CRE結成から約半年、今ではPM1名、バックエンドエンジニア4名、iOSエンジニア1名とチームのメンバーも増えてきました。※androidエンジニアもジョイン予定。CREを作ってどういう効果があったのか紹介したいと思います。

定性的な効果

業務フローを整備したことで、CSのメンバーも安心して問い合わせをエンジニアに聞くことができるようになりました。問い合わせをCREで一次受けすることで、エンジニアも自分達の開発に集中できるようになりました。朝会等の定例ミーティングをCSのメンバーも招いて行うことでCSとエンジニアの壁もだいぶなくなってきています。またCSと協力しVoC(Voice of Customer)を全社にシェアすることで、CREだけでなく企画、デザイナー、開発者、QA全員がお客様を向いて開発するようになりました。

定量的な効果

実際、効果の高そうな問い合わせを無くしていく作業をしてきた成果か2019年から比べて1/2近く問い合わせ件数が減りました。当然、エンジニアにくる問い合わせ自体も減っています。※数値は見せれないがDAUは上昇しています

所感

CRE結成から約半年経ちましたが、この半年はまさに土台作りのフェーズでした。愚直に効果の高いものから問い合わせに繋がるようなバグを無くしていくことと、問い合わせが回る仕組みを作る事でした。正直、どこまで効果が出るのか不安でしたが、目に見えて問い合わせ数が減ってきたのは嬉しい驚きでした。
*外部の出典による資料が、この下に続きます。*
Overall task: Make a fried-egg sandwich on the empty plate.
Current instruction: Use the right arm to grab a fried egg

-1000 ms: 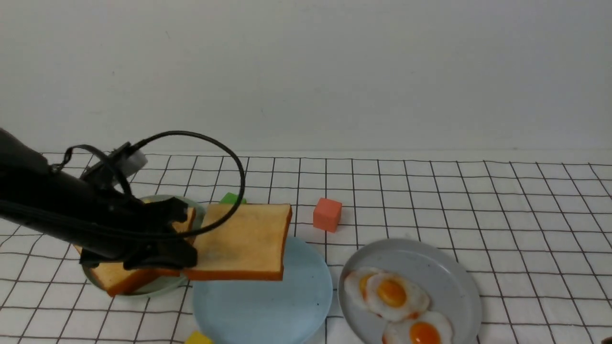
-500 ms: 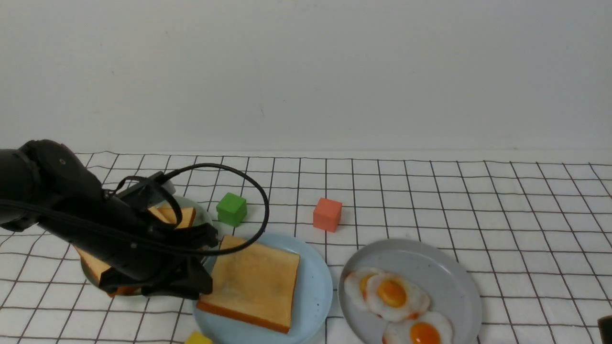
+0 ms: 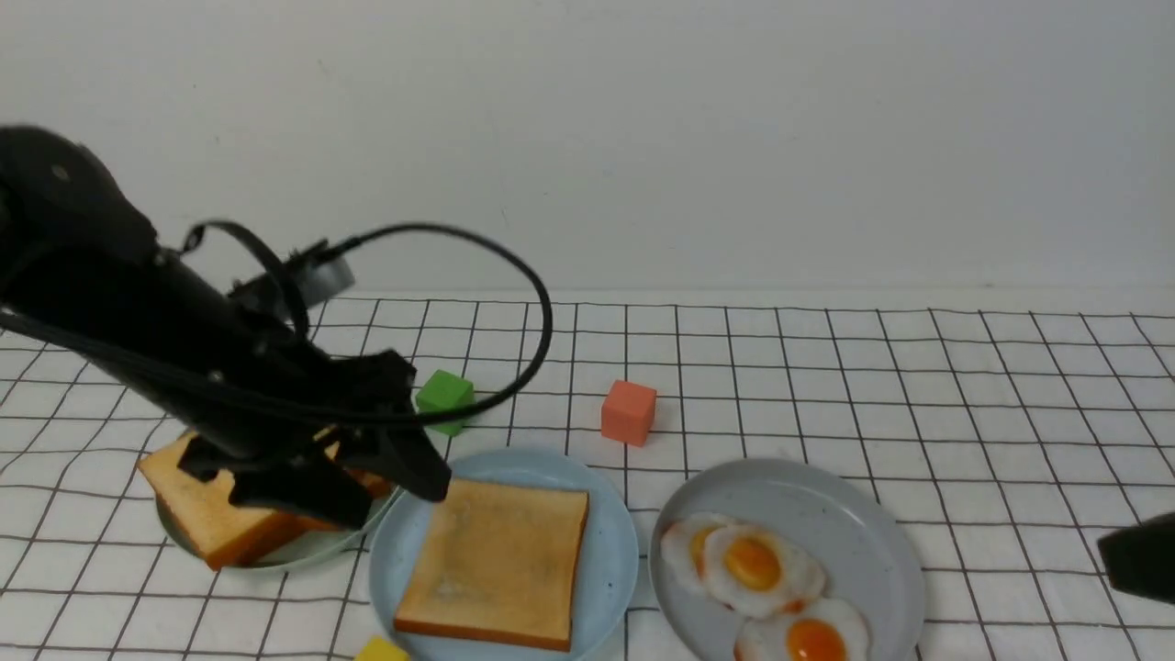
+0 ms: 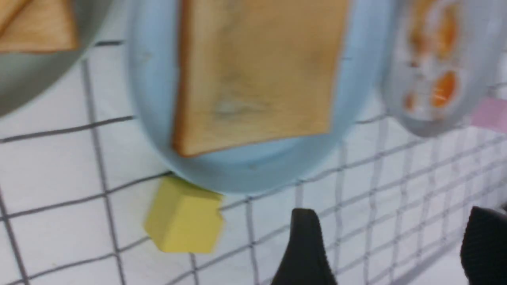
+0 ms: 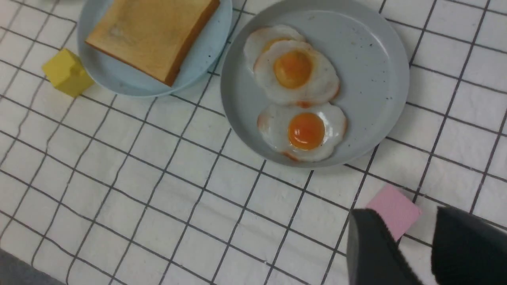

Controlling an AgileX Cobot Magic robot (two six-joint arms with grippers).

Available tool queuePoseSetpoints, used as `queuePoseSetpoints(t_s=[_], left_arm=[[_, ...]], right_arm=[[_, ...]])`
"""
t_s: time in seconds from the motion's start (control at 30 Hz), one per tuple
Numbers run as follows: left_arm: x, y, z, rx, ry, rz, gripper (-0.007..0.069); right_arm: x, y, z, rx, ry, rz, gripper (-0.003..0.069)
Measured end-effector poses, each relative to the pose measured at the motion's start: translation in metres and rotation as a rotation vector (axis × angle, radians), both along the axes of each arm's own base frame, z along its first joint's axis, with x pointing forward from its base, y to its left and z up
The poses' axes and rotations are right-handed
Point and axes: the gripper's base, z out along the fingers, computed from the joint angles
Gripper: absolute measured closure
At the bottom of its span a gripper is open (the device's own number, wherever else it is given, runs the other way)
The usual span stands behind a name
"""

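Counts:
- Three plates: light-blue plate (image 3: 608, 551), grey plate (image 3: 831, 505), pale green plate (image 3: 317, 549).
- One toast slice (image 3: 496, 565) lies flat on the light-blue plate with nothing on top, so no egg or second slice is there yet.
- The loose toast (image 3: 216, 528) is piled on the pale green plate. At least two slices show, but the arm hides part of the pile.
- On the grey plate, two fried eggs (image 3: 753, 562) show full yolks. The edge of a third peeks from under the farther one.
- Four blocks: green block (image 3: 445, 395), orange block (image 3: 629, 411), yellow block (image 3: 381, 650), pink block (image 5: 390, 208).

Placement, all relative to the light-blue plate:
- The pale green plate is just beside it on the left, and the grey plate is just beside it on the right.
- The green and orange blocks are behind it. The yellow block is at its near-left rim. The pink block is off to the right, past the grey plate.

Left gripper (image 3: 393, 500): jaws wide apart and empty, raised over the plate's left rim. The toast slice sits just right of its fingertips and does not touch them.

Right gripper (image 5: 414, 225): jaws apart, holding nothing, well right of the plate, near the pink block.
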Motion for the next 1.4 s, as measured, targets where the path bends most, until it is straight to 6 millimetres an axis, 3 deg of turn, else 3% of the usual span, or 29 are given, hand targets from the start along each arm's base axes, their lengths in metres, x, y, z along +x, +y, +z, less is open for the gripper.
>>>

地道にしっかりとバグを無くしていく事はそのままアプリのクオリティーに繋がるのだと強く実感した半年でした。※CREも各開発チームも対応をしてくれて本当に感謝しています。

CREで将来やりたいこと

CREは現状ようやく土台が整ってきた状態です。これからやっていきたいこととしては、よりお客様の本質的な課題を発見し、それを解決する機能開発を増やしていきたいと思っています。さらに未来はお客様の行動を分析できるようにし、各開発チームがユーザー行動を詳細にトラッキング・分析して自律的に改善できるようにする、そもそもユーザー体験の悪い状態の機能をリリースさせない体制を作りあげたいです。今は地道な作業の積み重ねなチームですが、CREは安定していけばいくほど技術的な要素が高くなってくるチームだと思っています。